## To do:
Take each line in the entries below that holds "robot" and show it.

## Records for processing:
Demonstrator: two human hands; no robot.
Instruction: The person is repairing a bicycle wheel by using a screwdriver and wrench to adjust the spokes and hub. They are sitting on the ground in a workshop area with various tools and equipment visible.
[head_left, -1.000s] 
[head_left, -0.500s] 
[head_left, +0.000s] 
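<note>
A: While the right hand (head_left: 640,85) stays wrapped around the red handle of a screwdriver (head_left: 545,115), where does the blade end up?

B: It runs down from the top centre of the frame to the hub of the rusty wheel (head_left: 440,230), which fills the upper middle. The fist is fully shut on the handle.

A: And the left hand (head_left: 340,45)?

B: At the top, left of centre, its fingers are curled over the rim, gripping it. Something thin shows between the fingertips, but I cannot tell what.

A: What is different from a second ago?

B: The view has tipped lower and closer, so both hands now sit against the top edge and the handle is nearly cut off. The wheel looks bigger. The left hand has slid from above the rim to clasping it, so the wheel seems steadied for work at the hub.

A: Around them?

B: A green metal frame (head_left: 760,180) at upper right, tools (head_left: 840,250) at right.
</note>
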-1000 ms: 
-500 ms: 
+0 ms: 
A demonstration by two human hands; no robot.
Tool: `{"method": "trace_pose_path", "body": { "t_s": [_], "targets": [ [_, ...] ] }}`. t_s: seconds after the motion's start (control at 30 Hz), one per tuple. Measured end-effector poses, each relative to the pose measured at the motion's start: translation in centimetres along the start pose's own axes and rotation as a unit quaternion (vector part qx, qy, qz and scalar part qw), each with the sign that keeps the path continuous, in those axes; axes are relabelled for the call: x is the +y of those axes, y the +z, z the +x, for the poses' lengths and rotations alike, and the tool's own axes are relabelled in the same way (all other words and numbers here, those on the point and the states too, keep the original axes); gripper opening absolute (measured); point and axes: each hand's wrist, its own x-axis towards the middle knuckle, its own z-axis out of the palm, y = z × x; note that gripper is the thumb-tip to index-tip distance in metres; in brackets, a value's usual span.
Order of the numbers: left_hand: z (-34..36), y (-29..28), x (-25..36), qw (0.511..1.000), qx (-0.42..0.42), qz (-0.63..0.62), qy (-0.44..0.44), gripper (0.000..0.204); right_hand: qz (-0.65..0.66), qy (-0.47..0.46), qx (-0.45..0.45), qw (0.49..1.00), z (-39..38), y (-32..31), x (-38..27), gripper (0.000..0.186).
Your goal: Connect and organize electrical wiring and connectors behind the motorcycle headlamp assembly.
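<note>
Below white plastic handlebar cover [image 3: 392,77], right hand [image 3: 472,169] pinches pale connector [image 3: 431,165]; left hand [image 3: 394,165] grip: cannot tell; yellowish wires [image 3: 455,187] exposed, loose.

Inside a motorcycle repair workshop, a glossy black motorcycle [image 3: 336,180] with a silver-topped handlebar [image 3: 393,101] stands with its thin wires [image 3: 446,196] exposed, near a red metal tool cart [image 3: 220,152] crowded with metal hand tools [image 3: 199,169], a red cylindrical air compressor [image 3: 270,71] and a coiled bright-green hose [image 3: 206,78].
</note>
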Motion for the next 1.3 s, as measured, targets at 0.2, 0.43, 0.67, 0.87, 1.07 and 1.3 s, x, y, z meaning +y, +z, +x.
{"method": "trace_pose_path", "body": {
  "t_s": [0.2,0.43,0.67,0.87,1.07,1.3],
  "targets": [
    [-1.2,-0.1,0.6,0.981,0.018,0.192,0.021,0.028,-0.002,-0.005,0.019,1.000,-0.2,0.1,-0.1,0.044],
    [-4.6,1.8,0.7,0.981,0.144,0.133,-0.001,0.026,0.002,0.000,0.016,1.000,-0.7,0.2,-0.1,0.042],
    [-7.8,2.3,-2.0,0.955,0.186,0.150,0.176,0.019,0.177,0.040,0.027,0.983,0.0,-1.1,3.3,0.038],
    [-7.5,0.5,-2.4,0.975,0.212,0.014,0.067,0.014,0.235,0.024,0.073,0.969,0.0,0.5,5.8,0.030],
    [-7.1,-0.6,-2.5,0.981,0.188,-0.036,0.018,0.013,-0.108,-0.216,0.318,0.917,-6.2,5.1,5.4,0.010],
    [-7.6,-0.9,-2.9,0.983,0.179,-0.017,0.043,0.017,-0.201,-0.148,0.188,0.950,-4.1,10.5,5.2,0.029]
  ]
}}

## Result of the exercise:
Demonstrator: two human hands; no robot.
A demonstration by two human hands; no robot.

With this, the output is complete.